Quem pede a palavra pode inscrever-se para falar, sem atropelos e dar a sua opinião sobre os assuntos que lhe interessam.
Três alunos presidem à mesa, cargo que roda todas as semanas. Há ainda uma acta que é lida com os temas da reunião anterior.
Esta semana, para a disciplina de História de Portugal e Língua Portuguesa, as turmas prepararam uma apresentação de dia inteiro sobre a primeira vez de Portugal nos Jogos Olímpicos, em 1912.
Na quarta-feira de manhã, foram apresentados os factos sobre essa participação e, à tarde, os jovens participaram como “atletas” em várias modalidades. “No modelo tradicional, o professor decide e está acima dos alunos.
Aqui, eles fazem parte do percurso educativo e trabalham projectos todos os meses, a partir dos conteúdos no âmbito do programa do ministério”, explica Rui Inglês, adiantando que tudo assenta na ideia de que, “para ensinar é preciso uma aldeia”.
Na sala de aula, convivem turmas de anos diferentes, apoiados por tutoras (professoras). Os jovens estão entusiasmados com as tarefas que eles próprios escolheram, mas seguem um plano de trabalho e de conteúdos programáticos que têm de ser aprendidos.
São eles, contudo, quem decide como isso vai ser feito. Durante a semana, é dada autonomia e responsabilidade aos alunos para prosseguirem o seu plano de estudos e quando há dúvidas, no final da semana, as tutoras ajudam a clarificá-las.
“Temos um caderno para cada disciplina”, diz Catarina, mostrando os seus, cheios de trabalhos escritos.
O favorito é o de Desenho, que folheia e mostra, página por página. A seu lado, Filipe explica que esta semana é de Cozinhar Histórias e que as abelhas são o tema, enumerando, de seguida, que tipos existem e as cores, dando-nos uma lição de Ciências.
“Dá um pouco mais de trabalho no arranque do ano lectivo, mas depois temos muito gosto em vê-los progredir”, diz a tutora, que também se chama Catarina. A integração nos estádios seguintes da escola passa igualmente pela gestão da frustração e como lidar com a restante comunidade.

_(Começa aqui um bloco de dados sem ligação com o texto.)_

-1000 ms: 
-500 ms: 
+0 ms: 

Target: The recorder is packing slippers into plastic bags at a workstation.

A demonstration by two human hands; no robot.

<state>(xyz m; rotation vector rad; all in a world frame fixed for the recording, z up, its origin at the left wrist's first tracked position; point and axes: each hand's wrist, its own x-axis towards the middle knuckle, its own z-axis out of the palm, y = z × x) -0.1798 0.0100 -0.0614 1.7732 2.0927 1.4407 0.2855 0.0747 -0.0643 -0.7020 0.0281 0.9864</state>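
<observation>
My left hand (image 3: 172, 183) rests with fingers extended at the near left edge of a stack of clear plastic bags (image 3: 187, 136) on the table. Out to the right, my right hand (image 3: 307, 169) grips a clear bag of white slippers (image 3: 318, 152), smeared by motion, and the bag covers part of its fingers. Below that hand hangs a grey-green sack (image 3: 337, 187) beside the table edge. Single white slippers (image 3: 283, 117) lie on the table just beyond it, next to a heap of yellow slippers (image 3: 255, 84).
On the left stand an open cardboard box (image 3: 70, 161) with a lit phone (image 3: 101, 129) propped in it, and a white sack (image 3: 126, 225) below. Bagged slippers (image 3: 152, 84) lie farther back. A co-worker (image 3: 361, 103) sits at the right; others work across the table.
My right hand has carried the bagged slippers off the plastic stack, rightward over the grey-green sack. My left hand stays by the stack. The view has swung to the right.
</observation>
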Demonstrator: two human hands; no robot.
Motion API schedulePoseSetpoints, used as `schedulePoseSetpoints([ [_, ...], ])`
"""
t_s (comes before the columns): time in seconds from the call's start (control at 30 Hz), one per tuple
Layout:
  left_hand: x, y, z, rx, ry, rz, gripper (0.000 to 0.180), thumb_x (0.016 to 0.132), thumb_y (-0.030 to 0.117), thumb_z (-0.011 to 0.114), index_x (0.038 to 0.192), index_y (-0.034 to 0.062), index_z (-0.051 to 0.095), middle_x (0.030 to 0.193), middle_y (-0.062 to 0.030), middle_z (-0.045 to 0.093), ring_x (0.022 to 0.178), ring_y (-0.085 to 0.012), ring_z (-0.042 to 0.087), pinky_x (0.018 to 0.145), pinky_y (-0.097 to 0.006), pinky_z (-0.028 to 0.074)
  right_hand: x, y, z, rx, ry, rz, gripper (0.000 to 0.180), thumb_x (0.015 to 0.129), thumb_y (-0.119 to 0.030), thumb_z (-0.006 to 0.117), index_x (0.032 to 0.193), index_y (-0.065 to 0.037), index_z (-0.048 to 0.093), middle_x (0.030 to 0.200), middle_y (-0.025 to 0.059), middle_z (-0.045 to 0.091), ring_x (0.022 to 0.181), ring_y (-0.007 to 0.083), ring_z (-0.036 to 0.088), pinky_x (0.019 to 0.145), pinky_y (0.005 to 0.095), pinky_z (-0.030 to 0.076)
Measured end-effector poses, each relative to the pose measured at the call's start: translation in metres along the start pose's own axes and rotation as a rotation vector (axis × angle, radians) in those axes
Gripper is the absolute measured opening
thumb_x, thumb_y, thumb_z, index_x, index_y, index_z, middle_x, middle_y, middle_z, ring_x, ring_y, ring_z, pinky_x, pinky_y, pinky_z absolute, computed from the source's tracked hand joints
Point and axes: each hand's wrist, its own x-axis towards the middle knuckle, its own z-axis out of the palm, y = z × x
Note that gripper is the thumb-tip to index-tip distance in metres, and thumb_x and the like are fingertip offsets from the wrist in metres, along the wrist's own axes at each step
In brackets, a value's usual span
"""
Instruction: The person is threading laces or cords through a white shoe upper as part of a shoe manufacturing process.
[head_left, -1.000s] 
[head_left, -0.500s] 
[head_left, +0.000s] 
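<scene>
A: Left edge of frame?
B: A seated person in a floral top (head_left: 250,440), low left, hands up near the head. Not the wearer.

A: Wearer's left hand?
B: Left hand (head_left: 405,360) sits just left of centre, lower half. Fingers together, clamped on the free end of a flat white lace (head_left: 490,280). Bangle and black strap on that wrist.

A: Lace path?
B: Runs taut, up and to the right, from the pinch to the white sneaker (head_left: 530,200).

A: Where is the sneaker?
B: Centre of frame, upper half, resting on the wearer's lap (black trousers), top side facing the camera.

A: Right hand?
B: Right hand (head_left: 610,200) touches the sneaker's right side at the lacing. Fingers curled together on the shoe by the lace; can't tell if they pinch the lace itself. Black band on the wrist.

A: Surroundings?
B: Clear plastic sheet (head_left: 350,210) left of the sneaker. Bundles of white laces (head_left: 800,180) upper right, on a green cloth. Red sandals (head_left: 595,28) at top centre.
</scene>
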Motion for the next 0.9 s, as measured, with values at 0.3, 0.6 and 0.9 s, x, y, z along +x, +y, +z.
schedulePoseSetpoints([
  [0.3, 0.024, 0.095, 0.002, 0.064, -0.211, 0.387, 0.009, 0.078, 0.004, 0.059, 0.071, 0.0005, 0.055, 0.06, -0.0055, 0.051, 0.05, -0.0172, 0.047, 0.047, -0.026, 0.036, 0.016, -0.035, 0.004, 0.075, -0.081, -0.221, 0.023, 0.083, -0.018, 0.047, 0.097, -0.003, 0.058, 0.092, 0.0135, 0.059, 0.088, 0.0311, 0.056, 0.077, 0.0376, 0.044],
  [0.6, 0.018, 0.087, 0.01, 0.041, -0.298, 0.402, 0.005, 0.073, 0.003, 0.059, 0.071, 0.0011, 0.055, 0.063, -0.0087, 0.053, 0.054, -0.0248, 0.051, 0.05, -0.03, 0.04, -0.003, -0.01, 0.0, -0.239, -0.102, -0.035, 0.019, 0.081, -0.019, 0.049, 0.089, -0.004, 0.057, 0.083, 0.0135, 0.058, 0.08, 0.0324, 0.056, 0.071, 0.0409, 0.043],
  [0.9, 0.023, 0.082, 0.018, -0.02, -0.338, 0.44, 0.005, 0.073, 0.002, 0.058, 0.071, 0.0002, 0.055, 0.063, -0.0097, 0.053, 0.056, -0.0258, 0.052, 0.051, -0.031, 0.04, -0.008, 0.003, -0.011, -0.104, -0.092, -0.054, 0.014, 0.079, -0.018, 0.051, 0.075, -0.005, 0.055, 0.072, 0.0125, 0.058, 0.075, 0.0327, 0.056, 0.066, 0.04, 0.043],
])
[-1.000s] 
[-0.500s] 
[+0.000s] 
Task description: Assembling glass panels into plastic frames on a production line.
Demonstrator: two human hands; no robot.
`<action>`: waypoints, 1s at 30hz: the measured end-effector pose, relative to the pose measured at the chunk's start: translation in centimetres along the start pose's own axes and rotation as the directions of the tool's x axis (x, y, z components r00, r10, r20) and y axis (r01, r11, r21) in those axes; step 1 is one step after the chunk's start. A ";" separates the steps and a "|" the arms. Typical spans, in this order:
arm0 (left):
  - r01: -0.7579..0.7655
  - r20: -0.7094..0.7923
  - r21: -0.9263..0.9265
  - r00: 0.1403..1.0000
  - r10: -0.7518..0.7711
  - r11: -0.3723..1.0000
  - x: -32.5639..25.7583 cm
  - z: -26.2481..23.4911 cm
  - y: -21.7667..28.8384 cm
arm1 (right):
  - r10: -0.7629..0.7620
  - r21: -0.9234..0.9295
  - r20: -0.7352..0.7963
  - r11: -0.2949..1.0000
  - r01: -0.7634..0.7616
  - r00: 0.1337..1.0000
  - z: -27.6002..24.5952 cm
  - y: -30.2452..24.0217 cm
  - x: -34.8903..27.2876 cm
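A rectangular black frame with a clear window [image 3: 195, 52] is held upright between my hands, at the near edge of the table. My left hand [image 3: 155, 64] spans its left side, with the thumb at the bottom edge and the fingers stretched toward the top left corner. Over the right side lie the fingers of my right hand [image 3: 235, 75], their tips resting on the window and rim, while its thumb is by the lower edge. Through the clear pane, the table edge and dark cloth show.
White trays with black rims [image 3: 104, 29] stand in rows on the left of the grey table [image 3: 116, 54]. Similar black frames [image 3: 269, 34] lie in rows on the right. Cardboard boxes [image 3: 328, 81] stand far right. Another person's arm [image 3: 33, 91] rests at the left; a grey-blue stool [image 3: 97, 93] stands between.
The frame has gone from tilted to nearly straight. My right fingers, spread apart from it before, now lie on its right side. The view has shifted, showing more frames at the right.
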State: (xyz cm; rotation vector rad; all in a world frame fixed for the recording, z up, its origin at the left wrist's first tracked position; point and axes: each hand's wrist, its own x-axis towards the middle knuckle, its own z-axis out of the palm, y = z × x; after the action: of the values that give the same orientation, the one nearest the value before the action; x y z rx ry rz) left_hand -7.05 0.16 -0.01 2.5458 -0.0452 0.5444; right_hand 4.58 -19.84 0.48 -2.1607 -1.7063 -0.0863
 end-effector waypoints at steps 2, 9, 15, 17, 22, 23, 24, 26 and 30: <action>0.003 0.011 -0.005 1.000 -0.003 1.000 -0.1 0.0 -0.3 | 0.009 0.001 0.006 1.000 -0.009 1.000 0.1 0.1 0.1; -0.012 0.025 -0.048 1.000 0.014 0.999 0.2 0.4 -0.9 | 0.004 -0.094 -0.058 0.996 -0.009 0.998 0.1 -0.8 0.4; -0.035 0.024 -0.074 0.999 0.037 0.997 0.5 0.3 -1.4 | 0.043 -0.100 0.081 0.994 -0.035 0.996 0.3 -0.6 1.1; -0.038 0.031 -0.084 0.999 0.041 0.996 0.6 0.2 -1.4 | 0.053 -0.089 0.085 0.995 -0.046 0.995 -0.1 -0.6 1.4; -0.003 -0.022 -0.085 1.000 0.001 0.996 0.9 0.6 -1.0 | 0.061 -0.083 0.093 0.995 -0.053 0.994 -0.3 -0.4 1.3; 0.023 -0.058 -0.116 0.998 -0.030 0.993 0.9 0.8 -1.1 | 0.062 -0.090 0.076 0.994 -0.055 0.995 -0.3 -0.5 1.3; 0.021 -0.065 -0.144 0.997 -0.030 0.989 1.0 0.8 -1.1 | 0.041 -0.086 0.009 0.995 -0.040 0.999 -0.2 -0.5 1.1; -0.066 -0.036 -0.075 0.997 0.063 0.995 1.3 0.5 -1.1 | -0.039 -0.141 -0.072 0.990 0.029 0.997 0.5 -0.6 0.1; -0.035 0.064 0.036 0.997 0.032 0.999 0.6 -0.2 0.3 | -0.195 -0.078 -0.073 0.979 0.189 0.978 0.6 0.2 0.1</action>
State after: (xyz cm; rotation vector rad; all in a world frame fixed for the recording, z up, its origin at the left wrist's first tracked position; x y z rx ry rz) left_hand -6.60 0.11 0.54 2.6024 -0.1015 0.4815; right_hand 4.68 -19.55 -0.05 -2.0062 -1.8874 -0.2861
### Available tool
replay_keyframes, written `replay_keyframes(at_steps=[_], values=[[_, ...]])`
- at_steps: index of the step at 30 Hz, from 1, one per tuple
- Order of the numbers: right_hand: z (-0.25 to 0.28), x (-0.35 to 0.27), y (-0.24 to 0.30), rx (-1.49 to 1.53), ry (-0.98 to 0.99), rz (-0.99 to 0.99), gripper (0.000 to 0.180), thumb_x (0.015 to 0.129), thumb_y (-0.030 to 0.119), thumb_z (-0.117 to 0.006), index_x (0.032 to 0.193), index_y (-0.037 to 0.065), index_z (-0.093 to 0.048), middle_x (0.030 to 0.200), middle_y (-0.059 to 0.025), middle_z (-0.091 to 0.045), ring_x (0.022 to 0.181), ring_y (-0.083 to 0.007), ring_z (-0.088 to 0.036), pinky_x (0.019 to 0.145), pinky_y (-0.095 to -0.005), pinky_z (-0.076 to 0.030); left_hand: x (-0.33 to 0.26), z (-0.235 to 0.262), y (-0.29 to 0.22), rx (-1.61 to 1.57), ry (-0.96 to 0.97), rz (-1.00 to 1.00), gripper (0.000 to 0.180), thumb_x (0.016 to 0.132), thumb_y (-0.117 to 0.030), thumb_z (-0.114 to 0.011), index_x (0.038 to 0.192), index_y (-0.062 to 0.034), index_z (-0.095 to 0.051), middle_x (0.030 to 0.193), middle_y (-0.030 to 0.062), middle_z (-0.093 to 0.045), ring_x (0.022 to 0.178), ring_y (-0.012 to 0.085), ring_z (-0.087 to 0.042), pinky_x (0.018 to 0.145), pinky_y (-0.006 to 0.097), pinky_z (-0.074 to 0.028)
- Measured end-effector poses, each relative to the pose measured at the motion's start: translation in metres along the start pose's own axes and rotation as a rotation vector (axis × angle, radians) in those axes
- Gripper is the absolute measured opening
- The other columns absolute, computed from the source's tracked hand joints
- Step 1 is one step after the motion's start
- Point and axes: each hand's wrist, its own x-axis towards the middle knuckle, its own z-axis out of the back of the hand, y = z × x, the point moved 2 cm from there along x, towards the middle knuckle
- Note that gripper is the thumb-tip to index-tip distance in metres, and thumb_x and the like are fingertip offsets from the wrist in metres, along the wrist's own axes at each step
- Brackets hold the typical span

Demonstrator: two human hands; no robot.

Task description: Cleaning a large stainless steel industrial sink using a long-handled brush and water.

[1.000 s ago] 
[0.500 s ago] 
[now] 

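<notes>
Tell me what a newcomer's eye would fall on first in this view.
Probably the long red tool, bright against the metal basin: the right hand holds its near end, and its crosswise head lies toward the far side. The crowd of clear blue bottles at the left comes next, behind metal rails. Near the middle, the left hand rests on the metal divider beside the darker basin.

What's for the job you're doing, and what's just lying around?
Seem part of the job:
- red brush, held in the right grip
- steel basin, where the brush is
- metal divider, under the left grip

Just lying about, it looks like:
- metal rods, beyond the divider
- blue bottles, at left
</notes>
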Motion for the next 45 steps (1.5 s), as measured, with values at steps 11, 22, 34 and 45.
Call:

“Os alunos que saíram daqui, estão todos nos quadros de honra. Temos alguns que já estão no 9.º ano. Dizem-me que estranharam quando lhes deram 90% ou um Satisfaz Muito Bem. Nunca tinham ouvido falar.”
Rui Inglês garante que até as turmas onde os seus antigos alunos são inseridos ficam a ganhar, quando estes puxam por elas e propõem projectos.
“São agentes de mudança”, diz, com orgulho.
Actualmente, o Fraldinhas é uma aldeia com 270 alunos, 54 docentes e funcionários, dez professores externos e muitos pais, mães e avós.